Solved: Re: Import txt files with difference variable sequnce and concatenate ...

Lin_Clare · Posted 01-08-2015 09:07 AM

Hi,

I need to import ~80 txt files (delimiter=tab) and concatenate them into one file, but don't know how to realized it as the raw data

1) first 3 rows are some useless header information, column name in row 4 and data start in row 5

2) txt file contains ~126 columns including character and numeric with different informat

3) some files have 126 columns, some have 128 columns (common 126+ extra 2)

4) Column sequnce in different txt file are different, column names are the same but some are uppercase while some lowercase

Anyone know how to efficiently get the result as import every file with correct column name and format, concatenate by column names （still keep the 2 extra columns) and get into one file?

Thanks

data_null__ · Posted 01-08-2015 10:08 AM

Download the macro in this thread https://communities.sas.com/message/210551#210551

You will need to define an empty data set as described in the header of the macro as the model for what fields are to be read from the 80 or so files.
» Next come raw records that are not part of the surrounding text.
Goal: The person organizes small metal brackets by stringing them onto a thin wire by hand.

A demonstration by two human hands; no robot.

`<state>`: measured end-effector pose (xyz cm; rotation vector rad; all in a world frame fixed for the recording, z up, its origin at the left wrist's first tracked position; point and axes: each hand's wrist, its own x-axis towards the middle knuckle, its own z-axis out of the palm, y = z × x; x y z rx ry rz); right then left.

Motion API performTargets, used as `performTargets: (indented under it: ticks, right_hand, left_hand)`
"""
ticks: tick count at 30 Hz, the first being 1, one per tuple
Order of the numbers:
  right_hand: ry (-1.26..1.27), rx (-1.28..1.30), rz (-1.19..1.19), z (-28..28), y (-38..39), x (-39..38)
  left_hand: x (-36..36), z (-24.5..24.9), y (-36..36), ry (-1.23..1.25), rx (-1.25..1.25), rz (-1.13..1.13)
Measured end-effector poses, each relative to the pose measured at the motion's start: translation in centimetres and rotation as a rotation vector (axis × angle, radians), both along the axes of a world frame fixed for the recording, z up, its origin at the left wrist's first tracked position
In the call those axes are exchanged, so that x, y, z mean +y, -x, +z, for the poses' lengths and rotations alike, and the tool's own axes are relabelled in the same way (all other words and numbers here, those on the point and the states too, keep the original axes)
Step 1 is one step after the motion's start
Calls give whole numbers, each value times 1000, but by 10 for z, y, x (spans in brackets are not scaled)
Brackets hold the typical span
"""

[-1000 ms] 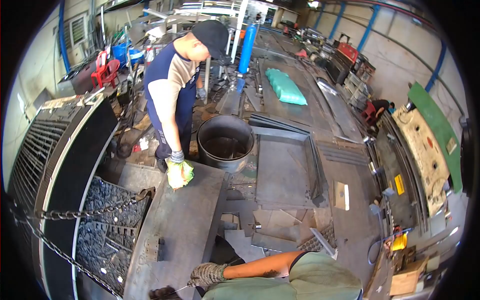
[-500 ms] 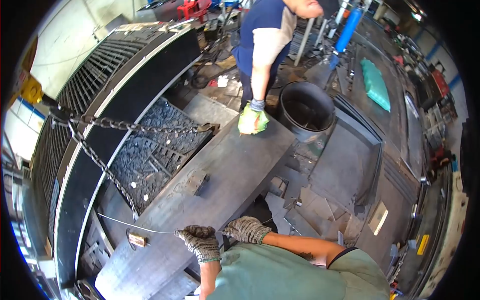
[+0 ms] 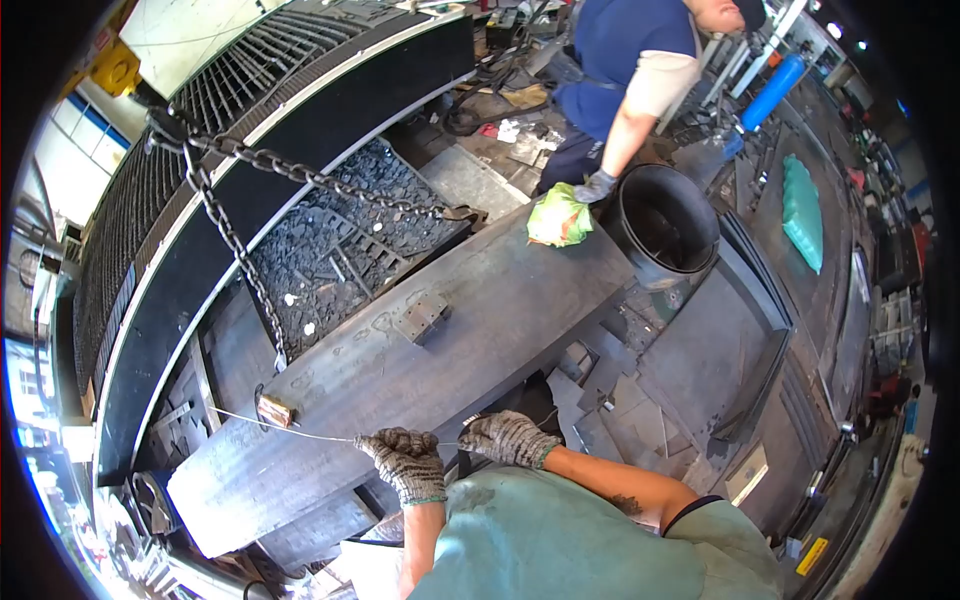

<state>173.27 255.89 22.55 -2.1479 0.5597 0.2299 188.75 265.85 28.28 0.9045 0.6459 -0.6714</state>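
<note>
A thin pale wire (image 3: 300, 432) runs across the near part of a long grey steel plate (image 3: 500, 290). My left hand (image 3: 403, 464), in a grey knitted glove, is closed on it. To its right, my right hand (image 3: 510, 438), gloved alike, pinches the same wire, and a short stretch shows between the hands. The wire's free end reaches out to the left, past a small light-coloured block (image 3: 275, 410) lying on the plate. Farther up the plate sits a small metal block (image 3: 422, 318).
Across the plate a co-worker's gloved hand (image 3: 597, 187) touches a yellow-green cloth bundle (image 3: 559, 216). A heavy chain (image 3: 232, 238) hangs at left, beside a bin of scrap (image 3: 330, 235). A round metal drum (image 3: 690, 268) stands beyond the plate, with sheet offcuts (image 3: 625, 420) nearby.
My view has shifted, so the scene sits differently in it. The co-worker's hand has moved from on top of the cloth bundle to its side. Both my hands keep hold of the wire.
</note>
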Motion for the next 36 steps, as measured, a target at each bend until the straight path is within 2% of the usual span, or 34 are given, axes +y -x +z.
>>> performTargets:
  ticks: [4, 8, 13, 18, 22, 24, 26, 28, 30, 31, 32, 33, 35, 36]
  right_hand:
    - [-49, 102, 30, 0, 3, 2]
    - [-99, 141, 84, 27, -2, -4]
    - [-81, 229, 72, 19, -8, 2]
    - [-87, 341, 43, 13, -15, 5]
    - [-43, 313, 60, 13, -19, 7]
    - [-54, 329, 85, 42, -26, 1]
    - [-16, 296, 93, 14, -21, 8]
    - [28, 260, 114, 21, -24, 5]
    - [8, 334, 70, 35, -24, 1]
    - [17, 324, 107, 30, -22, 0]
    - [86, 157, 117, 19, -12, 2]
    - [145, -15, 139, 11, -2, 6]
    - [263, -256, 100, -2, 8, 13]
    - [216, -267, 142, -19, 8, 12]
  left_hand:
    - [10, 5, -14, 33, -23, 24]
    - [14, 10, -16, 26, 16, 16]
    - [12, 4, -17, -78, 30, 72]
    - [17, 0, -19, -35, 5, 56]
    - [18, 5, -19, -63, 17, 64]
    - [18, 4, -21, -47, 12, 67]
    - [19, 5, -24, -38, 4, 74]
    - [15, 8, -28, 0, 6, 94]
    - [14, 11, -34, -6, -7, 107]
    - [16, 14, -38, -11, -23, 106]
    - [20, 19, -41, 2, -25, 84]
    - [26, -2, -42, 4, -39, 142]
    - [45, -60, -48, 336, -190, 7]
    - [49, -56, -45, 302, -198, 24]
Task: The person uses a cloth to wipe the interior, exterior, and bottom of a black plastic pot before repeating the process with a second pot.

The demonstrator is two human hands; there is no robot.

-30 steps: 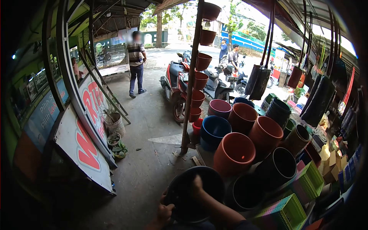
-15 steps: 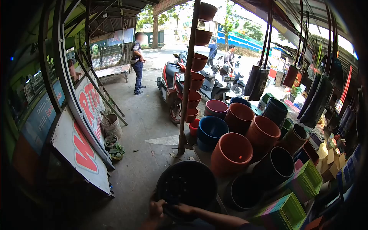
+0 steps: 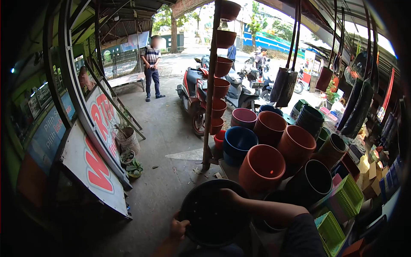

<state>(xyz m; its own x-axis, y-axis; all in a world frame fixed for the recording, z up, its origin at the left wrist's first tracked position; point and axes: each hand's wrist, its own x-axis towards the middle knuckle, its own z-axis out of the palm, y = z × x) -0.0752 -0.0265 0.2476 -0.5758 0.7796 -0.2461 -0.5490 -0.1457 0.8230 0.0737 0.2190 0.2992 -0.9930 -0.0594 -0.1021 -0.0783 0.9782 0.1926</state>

Like named fields, ignoring case, will be read using the same INFORMAT data type etc. The order of the columns does not matter.

This is pretty much is exactly what you need.

View solution in original post

MaikH_Schutze · Posted 01-08-2015 09:27 AM

Hi,

You can definitiely design a MACRO definition to deal with the various file layouts but you will still need to use the basic INFILE/INPUT statement syntax.

For instance you will want use the FIRSTOBS= data set option to address the starting row issue you mentioned.

data want;

infile file-specification firstobs=5;

input var1 $ 1-5 var2 6-10 var3 $ 11-15;

run;

The example above uses column input which is quite flexible and will allow you to "input" variables in whichever order you like.

Lin_Clare · Posted 01-08-2015 10:01 AM

The problem here is that I have ~80 files with each have ~126 columns with different sequnce , it's not realistic to use input and specify each column information (type, name, length) one by one

Actually this is only the data for one operation step, I need to process ~200 operations like that. So need to find a more systematci way.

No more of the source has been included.